Soybeans were lower on fund and technical selling. Soybeans continued to follow the lead of bean oil, which followed the lead of global palm oil, while watching conditions in South America. ABIOVE estimates Brazil’s 2025 soybean crop at a record 167.7 million tons, with exports projected at an all-time high of 104.1 million tons. Ahead of the open, unknown destinations bought 226,200 tons of U.S. soybeans and China picked up 202,000 tons, both for 2024/25 delivery. The USDA’s weekly U.S. sales numbers are out Thursday morning. Soybean meal was up on oversold signals and product spread adjustments, despite reports Argentina’s April to September 2024 crush was considerably larger than the same period in 2023. The USDA’s attaché in Vietnam says Hanoi has lowered its most favored nation tariff rate on soybean meal from 2% to 1%, effective December 16th. Vietnam is a key buyer of U.S. soybean meal.

Corn was modestly higher on short covering and technical buying. Corn is monitoring planting and development weather in Argentina and Brazil, which looks generally favorable. The USDA’s updated supply, demand, and production numbers are out December 10th and CONAB’s new outlook for Brazil will be released December 12th. With the U.S. harvest over, the cash basis is firming, and demand is solid. The U.S. Energy Information Administration says ethanol production averaged 1.11 million barrels a day, down 3,000 on the week, but 87,000 on the year, with a record four-week average of 1.1 million barrels per day. Ethanol stocks of 22.563 million barrels were a seven-week high, climbing 524,000 from the previous week and 911,000 from a year ago, while ethanol exports averaged 144,000 barrels a day, unchanged from the week before and 66,000 above last year.
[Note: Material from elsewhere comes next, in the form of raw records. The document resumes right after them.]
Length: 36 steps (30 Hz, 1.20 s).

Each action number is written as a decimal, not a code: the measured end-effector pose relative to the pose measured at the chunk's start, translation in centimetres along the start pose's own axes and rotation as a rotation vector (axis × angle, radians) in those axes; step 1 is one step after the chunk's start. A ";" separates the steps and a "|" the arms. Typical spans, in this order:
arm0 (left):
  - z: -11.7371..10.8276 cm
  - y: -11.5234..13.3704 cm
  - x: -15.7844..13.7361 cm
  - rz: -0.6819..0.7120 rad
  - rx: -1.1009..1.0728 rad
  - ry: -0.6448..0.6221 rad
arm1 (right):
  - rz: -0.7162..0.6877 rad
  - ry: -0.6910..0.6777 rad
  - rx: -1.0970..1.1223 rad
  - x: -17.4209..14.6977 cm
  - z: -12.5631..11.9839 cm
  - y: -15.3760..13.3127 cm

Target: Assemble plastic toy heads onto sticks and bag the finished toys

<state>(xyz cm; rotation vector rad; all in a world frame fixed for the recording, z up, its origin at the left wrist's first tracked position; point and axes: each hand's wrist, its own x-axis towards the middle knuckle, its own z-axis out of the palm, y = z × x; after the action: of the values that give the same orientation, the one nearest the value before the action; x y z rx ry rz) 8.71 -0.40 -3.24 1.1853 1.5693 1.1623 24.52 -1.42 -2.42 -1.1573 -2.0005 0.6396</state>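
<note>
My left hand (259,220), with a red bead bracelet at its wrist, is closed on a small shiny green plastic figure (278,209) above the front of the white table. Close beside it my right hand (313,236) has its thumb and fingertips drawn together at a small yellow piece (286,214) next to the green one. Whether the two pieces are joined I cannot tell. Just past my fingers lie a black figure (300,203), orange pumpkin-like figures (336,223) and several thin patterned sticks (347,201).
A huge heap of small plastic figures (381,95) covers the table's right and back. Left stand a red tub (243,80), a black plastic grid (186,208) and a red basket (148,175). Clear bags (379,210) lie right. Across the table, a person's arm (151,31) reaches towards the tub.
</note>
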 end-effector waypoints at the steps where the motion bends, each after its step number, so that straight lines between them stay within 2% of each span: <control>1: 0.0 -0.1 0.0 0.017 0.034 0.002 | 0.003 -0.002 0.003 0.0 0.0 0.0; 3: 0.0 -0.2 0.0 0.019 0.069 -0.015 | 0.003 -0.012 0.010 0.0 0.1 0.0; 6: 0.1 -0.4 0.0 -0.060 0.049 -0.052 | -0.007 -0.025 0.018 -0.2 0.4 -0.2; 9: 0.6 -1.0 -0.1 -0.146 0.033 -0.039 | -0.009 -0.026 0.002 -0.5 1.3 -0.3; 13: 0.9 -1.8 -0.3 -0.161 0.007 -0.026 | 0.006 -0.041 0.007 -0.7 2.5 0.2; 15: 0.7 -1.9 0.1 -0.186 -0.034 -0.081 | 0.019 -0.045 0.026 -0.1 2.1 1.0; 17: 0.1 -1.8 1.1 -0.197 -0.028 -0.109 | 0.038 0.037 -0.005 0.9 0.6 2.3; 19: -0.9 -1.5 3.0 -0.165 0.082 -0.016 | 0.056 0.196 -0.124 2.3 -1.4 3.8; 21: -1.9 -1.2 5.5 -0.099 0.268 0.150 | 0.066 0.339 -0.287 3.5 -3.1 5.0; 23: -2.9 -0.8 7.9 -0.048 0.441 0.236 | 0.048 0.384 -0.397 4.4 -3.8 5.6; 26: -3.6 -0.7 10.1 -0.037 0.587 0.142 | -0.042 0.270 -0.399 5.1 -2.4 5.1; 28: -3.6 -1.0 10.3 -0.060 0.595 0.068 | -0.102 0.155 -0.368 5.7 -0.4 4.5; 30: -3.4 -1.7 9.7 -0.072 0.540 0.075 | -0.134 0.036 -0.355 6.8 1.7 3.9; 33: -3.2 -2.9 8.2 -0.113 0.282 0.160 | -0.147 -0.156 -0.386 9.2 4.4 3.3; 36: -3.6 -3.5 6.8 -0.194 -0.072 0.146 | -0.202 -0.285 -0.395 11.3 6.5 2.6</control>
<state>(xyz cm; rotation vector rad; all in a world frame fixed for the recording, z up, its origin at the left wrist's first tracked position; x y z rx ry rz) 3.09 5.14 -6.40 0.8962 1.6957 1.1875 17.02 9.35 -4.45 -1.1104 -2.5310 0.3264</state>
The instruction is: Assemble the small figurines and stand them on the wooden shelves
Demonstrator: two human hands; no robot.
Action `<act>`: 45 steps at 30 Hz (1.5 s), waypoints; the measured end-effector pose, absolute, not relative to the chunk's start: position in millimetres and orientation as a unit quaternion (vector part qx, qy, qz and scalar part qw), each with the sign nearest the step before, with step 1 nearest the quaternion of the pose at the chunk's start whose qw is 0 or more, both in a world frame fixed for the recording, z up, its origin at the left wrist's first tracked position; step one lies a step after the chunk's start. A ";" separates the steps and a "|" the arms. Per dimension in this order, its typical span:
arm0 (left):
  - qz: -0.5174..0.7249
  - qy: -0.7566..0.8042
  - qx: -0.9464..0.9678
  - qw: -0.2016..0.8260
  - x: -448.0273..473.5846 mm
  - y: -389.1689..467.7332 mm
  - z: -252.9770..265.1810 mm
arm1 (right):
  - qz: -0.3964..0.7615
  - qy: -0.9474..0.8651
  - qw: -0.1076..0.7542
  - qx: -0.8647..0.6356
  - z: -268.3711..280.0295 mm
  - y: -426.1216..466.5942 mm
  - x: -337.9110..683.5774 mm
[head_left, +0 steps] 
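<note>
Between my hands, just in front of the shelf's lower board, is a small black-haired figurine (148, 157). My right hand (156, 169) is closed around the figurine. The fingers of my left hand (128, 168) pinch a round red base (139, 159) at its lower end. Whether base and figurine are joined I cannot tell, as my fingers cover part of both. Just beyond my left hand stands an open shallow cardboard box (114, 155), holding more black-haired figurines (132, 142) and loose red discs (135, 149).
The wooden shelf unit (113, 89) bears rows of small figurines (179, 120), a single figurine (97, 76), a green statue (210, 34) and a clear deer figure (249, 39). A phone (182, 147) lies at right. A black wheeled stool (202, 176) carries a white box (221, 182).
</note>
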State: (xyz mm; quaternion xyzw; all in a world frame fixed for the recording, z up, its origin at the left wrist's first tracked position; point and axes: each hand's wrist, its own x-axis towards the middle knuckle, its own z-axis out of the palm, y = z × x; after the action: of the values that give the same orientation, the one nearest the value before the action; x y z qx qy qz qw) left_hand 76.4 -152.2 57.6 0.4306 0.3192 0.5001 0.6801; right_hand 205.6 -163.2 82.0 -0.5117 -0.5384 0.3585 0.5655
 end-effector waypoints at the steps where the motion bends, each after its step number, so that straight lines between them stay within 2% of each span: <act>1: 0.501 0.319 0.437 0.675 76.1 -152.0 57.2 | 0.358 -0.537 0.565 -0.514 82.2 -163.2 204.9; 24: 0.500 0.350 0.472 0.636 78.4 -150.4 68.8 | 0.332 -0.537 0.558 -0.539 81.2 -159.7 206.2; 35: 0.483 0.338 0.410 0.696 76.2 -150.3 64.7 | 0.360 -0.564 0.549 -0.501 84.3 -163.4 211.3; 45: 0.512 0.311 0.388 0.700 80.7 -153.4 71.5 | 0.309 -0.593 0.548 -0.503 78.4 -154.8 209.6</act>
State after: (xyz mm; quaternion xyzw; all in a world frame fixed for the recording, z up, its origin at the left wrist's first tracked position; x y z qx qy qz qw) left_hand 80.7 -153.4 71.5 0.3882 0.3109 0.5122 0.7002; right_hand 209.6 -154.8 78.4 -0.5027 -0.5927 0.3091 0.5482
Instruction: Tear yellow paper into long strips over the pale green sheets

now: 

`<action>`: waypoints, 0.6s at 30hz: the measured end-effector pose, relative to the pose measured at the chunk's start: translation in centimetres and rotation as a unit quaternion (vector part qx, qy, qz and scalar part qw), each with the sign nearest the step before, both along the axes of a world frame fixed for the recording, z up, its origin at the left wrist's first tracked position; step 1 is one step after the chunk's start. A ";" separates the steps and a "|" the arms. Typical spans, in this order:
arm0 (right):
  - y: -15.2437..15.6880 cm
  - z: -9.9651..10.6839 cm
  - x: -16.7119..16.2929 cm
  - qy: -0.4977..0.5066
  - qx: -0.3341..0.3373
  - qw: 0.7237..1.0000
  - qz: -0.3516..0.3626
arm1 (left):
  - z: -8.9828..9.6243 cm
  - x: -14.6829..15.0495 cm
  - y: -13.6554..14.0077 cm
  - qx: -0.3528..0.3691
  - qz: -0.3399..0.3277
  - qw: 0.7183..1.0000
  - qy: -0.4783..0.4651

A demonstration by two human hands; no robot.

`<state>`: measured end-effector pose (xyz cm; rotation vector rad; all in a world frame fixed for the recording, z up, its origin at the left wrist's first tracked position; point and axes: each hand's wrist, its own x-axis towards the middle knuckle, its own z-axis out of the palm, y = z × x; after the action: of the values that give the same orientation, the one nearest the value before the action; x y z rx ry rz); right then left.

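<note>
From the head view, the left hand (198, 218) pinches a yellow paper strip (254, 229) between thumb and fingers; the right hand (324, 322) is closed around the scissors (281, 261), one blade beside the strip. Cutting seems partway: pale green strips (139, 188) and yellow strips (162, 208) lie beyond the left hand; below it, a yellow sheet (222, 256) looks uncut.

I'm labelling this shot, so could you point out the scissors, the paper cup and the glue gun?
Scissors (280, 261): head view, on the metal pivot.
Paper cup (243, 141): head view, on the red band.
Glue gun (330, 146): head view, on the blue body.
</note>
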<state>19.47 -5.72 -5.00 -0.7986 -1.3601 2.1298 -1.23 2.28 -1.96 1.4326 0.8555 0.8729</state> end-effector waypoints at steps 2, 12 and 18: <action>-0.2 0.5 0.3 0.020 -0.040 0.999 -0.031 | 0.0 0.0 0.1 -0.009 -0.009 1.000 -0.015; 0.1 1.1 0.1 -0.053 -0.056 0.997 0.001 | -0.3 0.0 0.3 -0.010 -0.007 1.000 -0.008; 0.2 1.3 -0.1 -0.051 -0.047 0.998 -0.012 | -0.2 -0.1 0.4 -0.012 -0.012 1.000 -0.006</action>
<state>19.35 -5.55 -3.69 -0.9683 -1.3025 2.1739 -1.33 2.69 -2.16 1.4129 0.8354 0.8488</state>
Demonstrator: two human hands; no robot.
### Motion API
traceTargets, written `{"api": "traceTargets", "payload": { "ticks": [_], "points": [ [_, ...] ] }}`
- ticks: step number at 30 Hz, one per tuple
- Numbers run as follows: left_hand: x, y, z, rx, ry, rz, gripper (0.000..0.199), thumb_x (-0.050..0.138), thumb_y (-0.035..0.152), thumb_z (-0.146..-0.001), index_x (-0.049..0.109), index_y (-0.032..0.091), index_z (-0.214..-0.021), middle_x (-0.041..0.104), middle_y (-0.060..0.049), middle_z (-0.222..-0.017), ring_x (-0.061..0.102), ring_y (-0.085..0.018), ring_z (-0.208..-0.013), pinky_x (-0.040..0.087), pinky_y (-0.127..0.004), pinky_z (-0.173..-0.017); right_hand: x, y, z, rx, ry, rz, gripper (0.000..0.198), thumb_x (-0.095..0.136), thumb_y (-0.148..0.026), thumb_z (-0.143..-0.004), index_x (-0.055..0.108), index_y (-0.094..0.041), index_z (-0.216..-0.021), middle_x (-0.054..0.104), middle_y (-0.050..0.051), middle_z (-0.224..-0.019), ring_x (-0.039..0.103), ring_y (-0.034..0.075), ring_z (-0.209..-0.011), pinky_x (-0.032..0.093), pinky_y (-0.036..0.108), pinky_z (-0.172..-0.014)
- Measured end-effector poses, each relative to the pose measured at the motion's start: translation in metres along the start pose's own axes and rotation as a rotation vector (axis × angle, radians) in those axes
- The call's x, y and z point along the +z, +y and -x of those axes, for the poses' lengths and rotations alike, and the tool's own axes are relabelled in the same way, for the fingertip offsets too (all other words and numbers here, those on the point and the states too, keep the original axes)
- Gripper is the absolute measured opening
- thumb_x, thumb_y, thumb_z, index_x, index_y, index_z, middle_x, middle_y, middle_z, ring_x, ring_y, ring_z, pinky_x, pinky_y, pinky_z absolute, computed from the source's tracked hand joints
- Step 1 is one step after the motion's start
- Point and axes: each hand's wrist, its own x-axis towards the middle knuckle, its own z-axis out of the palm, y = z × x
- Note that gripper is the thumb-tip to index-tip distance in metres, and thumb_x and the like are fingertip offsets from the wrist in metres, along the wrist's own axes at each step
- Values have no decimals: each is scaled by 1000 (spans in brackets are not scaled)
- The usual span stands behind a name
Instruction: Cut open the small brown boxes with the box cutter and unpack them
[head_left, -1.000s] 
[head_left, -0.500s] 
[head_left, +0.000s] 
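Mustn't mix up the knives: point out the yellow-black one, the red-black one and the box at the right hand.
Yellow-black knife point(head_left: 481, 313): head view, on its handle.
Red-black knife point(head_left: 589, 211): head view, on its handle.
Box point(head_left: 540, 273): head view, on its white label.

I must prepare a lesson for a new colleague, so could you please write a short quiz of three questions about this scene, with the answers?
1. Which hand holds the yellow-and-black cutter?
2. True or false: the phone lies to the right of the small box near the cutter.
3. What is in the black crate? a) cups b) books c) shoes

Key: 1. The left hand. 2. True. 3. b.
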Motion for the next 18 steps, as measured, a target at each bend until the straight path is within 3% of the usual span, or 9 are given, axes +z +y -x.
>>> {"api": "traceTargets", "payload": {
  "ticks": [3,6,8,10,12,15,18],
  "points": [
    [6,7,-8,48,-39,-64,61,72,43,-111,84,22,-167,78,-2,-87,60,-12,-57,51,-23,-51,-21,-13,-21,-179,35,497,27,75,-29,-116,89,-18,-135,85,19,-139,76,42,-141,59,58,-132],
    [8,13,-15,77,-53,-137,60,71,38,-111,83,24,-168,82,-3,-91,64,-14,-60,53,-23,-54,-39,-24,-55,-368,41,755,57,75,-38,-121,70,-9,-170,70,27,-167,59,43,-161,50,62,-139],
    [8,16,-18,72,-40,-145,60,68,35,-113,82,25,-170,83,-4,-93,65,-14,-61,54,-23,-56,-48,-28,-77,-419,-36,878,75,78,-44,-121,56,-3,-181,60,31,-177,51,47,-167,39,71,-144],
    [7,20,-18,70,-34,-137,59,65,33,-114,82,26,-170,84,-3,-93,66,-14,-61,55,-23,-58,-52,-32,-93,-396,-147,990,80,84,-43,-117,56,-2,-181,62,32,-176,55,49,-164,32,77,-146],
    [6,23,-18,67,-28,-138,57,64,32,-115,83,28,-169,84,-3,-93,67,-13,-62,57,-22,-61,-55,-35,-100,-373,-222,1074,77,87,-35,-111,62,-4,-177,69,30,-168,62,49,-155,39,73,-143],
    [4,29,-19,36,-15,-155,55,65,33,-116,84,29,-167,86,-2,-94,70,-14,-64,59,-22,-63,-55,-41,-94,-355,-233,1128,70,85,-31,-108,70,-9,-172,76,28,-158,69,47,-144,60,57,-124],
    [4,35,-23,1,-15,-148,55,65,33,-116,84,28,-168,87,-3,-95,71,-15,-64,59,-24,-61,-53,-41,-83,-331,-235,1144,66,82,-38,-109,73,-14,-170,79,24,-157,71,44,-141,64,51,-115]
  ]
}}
The wheat complex was modestly higher on short covering and technical buying, shrugging off the higher activity in the dollar during the session. The trade continues to keep an eye on the tensions between Russia and Ukraine, which could impact export business. That’s been a discussion point for the entirety of the war and those concerns have not driven a significant amount of business to the U.S. or other exporters because of Russia’s price dominance. The bigger impact has been on Ukraine because of damage by Russia to port infrastructure and alleged grain theft. There’s talk that Russia will plant less wheat in attempt to improve prices, which runs against Moscow’s desires to dominate that market. Stateside, forecasts have rain and snow in parts of the Plains and Midwest into the end of the month, benefitting the U.S. winter wheat crop has it eases into dormancy. The trade’s also monitoring planting and development conditions in Europe and the Black Sea region, along with harvest activity in Argentina and Australia.